How to consume? Shopping and consumption practices among Durban's middle classes  
Sophie Chevalier (University of Picardie Jules Verne)

Paper short abstract:

After apartheid a vast range of consumer choice opened up which was the exclusive preserve of Whites before. Based on a Durban field study, I examine the consumer behaviour of different middle-class groups. Non-whites feel like novices in this situation and must go into debt in order to consume.

Paper long abstract:

Since 2008 I have carried out ethnographic research in Durban on the new middle classes (across a range of racial categories). If consumption is considered to be central to the formation of an African middle class, one peculiarity of the South African case is notable. During the late apartheid era, access to high-end consumption generally and to shopping malls on particular was largely restricted to Whites. Non-white members of the new middle class often feel themselves to be novice consumers; and are uncertain of the basis for making choices. Moreover, unlike the Whites, most of them have no capital, savings or inheritance to draw on and must go into debt if they wish to consume on any scale (housing, cars, luxury goods). Knowledge of international brands offers a kind of shopping guide for many of these insecure consumers.

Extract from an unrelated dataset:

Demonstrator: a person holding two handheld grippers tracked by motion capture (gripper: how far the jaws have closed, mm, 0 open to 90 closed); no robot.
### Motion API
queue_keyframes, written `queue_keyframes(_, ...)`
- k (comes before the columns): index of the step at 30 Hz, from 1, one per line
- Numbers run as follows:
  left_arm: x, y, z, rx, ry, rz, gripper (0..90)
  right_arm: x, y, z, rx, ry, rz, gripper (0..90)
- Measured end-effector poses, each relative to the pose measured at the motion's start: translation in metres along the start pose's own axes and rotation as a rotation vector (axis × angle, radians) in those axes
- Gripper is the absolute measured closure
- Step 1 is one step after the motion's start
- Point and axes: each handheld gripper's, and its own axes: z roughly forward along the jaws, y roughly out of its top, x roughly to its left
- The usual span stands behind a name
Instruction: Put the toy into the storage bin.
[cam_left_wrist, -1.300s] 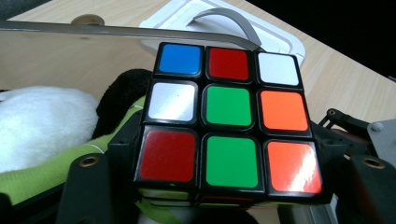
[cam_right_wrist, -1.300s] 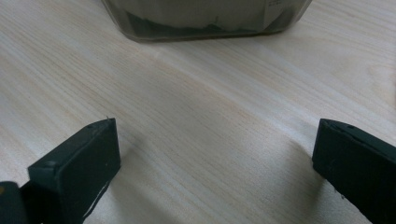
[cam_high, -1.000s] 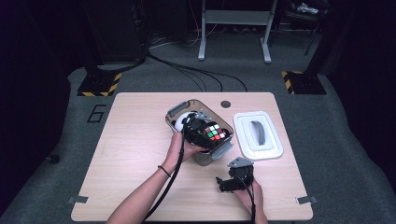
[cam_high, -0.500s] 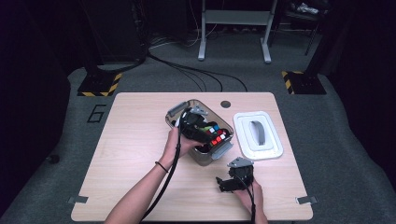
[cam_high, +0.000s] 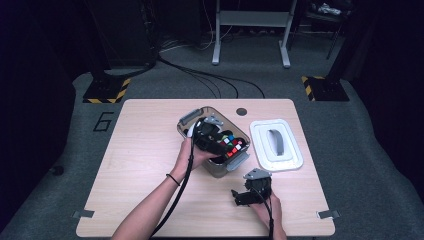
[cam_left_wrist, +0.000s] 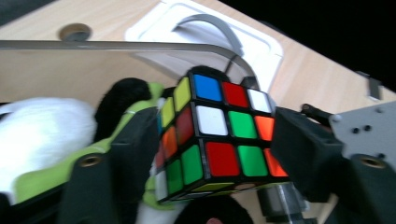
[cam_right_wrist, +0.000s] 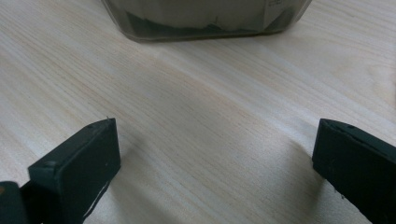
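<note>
The left tool (cam_left_wrist: 212, 154), its jaws having just closed then eased slightly apart, grasps the puzzle cube (cam_left_wrist: 217, 135), now lowered inside the clear bin (cam_high: 216, 145) on the counter (cam_high: 140, 150). Release looks next. The right tool (cam_right_wrist: 215, 168) rests released.

Left hand-held gripper (cam_high: 216, 142): black body, grey three-cornered plate on top with small dark screws, visible in the left gripper view. Two blocky matt-black jaws, each with a brass-coloured insert near its base. Black cable (cam_high: 181, 180) trails along the bare forearm. Thin dark band (cam_high: 173, 178) on the left wrist. Right hand-held gripper (cam_high: 240, 196): same black build, same grey plate, own black cable. No sleeves visible.
</note>
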Motion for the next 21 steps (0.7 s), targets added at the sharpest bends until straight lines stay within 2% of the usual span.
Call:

The plethora of shopping malls today, when taken with the development of national chains of clothes and food shops, are becoming a powerful symbol of modernity and economic democracy, even if the majority are still excluded from effective participation to a significant extent. As in North America and Europe earlier, consumption expresses national identity, but now also being part of the world economy. But a focus on food shopping shows the persistence of regional and communal variations as well as the emergence of a hemispheric anglophone culture.